> The problem: Leaving the pictures out, print the lines from the first line of the listing through the line containing "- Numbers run", exactly as they read, and no others.

> Dataset extract:
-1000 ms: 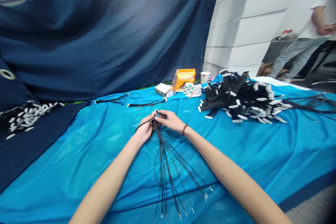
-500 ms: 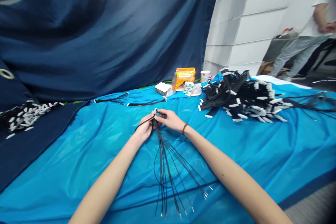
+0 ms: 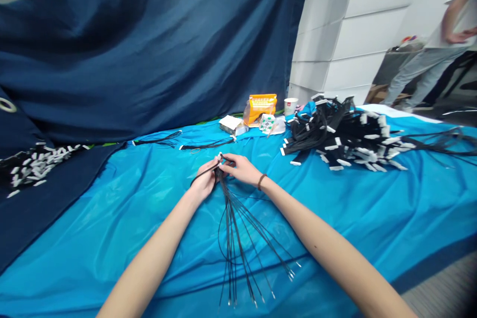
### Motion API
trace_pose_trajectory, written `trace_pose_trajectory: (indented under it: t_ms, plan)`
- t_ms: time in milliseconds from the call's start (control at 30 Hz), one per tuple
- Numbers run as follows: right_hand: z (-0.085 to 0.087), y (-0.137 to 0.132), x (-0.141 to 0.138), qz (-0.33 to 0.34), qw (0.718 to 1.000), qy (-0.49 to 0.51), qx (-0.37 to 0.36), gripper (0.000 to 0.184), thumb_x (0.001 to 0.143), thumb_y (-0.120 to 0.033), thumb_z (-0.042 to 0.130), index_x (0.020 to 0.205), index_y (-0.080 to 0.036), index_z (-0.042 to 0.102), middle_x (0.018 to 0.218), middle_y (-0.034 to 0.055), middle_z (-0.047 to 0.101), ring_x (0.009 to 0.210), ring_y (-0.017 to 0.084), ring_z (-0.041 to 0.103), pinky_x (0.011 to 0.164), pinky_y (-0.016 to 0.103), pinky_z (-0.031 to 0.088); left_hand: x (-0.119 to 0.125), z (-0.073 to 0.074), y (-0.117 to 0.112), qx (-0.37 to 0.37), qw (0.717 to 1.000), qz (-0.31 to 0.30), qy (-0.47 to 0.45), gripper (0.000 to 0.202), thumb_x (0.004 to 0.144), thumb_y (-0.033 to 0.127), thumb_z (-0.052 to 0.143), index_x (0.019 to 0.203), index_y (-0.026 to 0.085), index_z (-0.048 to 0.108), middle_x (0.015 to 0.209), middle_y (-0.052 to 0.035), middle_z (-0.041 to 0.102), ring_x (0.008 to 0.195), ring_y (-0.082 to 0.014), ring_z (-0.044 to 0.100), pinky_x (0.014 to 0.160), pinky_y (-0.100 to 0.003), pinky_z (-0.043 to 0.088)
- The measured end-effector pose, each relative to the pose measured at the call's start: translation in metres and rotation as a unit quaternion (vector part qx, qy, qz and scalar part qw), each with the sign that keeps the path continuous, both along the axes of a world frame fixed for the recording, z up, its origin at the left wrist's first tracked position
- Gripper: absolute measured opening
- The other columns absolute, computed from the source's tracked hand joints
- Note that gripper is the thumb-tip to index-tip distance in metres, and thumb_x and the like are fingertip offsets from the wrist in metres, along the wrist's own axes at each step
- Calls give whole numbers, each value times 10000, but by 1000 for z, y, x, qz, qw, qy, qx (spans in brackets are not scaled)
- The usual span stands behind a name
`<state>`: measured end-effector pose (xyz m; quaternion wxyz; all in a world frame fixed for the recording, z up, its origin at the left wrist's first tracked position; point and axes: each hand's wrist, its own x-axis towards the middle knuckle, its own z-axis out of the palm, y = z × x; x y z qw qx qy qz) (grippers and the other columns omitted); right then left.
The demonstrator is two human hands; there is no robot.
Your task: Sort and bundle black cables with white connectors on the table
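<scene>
A black wire harness (image 3: 233,218) fans out over the blue cloth toward me, its loose wires ending in small metal tips. At its far end sits a white connector (image 3: 219,158). My left hand (image 3: 204,179) is closed around the connector end, with a black strand looping across its back. Closed in a pinch, my right hand (image 3: 240,169) grips the wires right beside the connector. The fingertips of both hands meet there, and the exact contact is too small to make out.
A big heap of black cables with white connectors (image 3: 343,134) lies at right. More white connectors (image 3: 37,166) are piled at far left. Behind my hands are two cable bundles (image 3: 208,145), a small box (image 3: 233,124), an orange bag (image 3: 261,109) and a paper cup (image 3: 290,106). A person (image 3: 439,54) stands at back right.
Both hands keep nearly the same pose on the harness. The view has shifted slightly. At back right, the person's hands have moved apart a little.
</scene>
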<state>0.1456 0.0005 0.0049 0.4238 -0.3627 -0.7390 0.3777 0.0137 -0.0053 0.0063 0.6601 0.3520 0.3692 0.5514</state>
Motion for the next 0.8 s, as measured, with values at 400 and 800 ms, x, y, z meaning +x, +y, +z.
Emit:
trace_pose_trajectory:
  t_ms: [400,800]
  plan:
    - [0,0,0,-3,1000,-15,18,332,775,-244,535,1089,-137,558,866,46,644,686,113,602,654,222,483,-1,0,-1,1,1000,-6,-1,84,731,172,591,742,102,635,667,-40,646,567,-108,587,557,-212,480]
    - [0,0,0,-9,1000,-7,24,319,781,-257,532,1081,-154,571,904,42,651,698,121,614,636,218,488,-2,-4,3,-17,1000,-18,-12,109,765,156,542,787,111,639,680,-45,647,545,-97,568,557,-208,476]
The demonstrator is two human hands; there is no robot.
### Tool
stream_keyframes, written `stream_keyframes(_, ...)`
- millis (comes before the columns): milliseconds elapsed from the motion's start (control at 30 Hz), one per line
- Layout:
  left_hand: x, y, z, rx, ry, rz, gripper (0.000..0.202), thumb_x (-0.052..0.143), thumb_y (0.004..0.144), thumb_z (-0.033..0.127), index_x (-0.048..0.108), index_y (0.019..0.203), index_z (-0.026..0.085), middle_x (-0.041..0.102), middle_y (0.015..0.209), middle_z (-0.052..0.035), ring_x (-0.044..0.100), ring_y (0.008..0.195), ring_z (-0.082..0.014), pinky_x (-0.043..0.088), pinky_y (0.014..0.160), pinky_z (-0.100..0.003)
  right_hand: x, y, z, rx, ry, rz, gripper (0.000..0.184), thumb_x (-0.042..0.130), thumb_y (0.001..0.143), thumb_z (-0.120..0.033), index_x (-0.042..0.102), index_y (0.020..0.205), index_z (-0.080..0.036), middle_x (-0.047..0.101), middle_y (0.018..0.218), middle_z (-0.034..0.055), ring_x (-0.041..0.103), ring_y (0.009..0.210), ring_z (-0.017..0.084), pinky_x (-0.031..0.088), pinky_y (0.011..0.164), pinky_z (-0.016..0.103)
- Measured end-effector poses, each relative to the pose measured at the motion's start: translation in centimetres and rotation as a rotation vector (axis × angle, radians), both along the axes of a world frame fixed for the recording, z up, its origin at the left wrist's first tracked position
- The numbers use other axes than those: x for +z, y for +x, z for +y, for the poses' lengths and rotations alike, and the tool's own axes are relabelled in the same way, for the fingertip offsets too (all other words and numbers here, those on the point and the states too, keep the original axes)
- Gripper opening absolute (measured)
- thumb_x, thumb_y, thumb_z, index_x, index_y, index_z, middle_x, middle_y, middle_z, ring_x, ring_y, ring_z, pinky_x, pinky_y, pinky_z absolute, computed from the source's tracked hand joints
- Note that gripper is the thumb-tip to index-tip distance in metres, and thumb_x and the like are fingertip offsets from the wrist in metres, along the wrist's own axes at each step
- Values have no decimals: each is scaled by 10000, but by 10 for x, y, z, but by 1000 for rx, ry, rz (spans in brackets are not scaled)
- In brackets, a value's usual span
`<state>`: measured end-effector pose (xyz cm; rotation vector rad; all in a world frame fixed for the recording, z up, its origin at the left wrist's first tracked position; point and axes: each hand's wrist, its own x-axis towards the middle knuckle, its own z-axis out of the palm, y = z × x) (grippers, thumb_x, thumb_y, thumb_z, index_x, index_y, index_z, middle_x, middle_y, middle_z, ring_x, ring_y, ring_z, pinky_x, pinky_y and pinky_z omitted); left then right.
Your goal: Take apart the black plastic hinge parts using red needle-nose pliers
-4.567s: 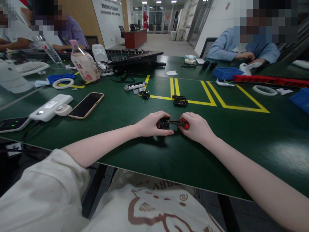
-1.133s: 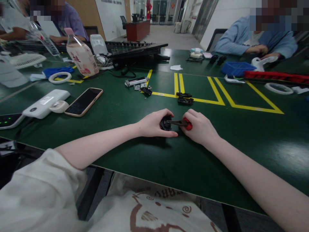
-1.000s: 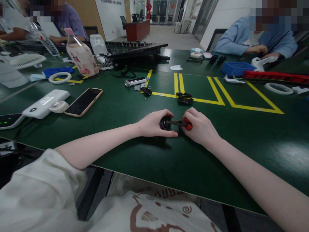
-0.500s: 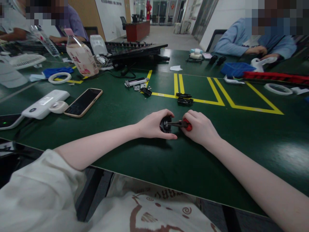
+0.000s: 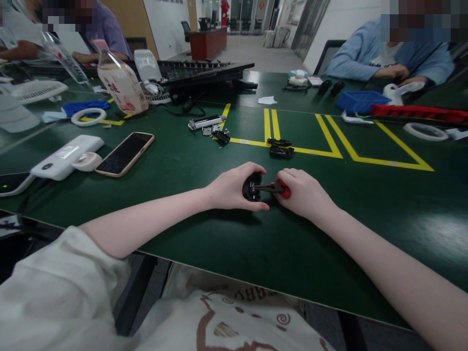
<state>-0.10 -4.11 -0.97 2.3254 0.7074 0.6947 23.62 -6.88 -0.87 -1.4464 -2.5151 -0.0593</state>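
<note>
Just above the green table, my left hand (image 5: 234, 189) grips a small black rounded part (image 5: 250, 187), its thumb and fingers curled round the two sides. The hollow side of that part faces right. My right hand (image 5: 300, 191) is closed round the red handles of a pair of pliers (image 5: 269, 187). The dark jaws of the pliers point left and reach into the black part; what the tips grip is too small to make out. Beyond my hands lie black plastic pieces (image 5: 281, 152) and a silver-and-black piece (image 5: 206, 122) with small metal bits beside it.
To the left are a phone (image 5: 126, 154), a white power bank (image 5: 68, 157) and a tape roll (image 5: 88, 116). A bottle (image 5: 120, 83) stands behind them. Yellow tape (image 5: 318, 154) marks the table (image 5: 226, 258). A blue tray (image 5: 360, 102) lies far right, near a seated person (image 5: 387, 53).
The view has shifted very slightly. Both hands, the black part and the pliers keep nearly the same position, with the jaws still in the part.
</note>
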Motion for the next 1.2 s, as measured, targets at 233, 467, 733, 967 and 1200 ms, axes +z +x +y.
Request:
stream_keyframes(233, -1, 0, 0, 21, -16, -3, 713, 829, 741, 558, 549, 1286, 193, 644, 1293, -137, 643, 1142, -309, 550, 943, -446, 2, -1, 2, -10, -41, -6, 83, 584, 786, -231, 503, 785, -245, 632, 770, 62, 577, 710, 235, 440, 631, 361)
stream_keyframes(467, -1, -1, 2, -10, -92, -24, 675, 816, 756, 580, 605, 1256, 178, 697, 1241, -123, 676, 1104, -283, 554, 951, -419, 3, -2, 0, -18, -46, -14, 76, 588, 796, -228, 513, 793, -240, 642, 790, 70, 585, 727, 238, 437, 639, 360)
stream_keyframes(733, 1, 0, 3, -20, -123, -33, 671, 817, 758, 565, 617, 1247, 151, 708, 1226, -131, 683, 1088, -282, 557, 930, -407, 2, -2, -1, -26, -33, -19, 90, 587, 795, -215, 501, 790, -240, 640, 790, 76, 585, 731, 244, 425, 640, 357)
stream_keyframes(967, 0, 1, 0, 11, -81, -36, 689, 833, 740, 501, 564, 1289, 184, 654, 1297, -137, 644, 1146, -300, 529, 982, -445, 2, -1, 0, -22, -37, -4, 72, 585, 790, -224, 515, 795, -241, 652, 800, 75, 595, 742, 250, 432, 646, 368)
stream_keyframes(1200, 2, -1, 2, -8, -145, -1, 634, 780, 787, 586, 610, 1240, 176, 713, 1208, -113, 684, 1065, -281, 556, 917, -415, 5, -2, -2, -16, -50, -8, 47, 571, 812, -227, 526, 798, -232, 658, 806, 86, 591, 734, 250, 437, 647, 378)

> Finished exercise:
-1000 ms: 
-500 ms: 
+0 ms: 
### Motion API
trace_pose_trajectory, written `trace_pose_trajectory: (indented under it: t_ms, plan)`
- t_ms: time in milliseconds from the call's start (control at 30 Hz), one per tuple
- Numbers run as follows: right_hand: z (-0.085 to 0.087), y (-0.137 to 0.132), x (-0.141 to 0.138), qz (-0.33 to 0.34), qw (0.718 to 1.000), qy (-0.49 to 0.51), qx (-0.37 to 0.36), gripper (0.000 to 0.184), thumb_x (0.001 to 0.143), thumb_y (-0.120 to 0.033), thumb_z (-0.042 to 0.130), index_x (0.020 to 0.205), index_y (-0.080 to 0.036), index_z (-0.042 to 0.102), middle_x (0.018 to 0.218), middle_y (-0.034 to 0.055), middle_z (-0.047 to 0.101), ring_x (0.009 to 0.210), ring_y (-0.017 to 0.084), ring_z (-0.041 to 0.103), pinky_x (0.011 to 0.164), pinky_y (-0.016 to 0.103), pinky_z (-0.031 to 0.088); left_hand: x (-0.119 to 0.125), z (-0.073 to 0.074), y (-0.117 to 0.112), qx (-0.37 to 0.37), qw (0.717 to 1.000), qz (-0.31 to 0.30), qy (-0.47 to 0.45), gripper (0.000 to 0.202), thumb_x (0.004 to 0.144), thumb_y (-0.033 to 0.127), thumb_z (-0.052 to 0.143), index_x (0.019 to 0.203), index_y (-0.026 to 0.085), index_z (-0.048 to 0.108), middle_x (0.015 to 0.209), middle_y (-0.052 to 0.035), middle_z (-0.041 to 0.102), ring_x (0.008 to 0.195), ring_y (-0.082 to 0.014), ring_z (-0.044 to 0.100), pinky_x (0.014 to 0.160), pinky_y (-0.100 to 0.003), pinky_z (-0.043 to 0.088)

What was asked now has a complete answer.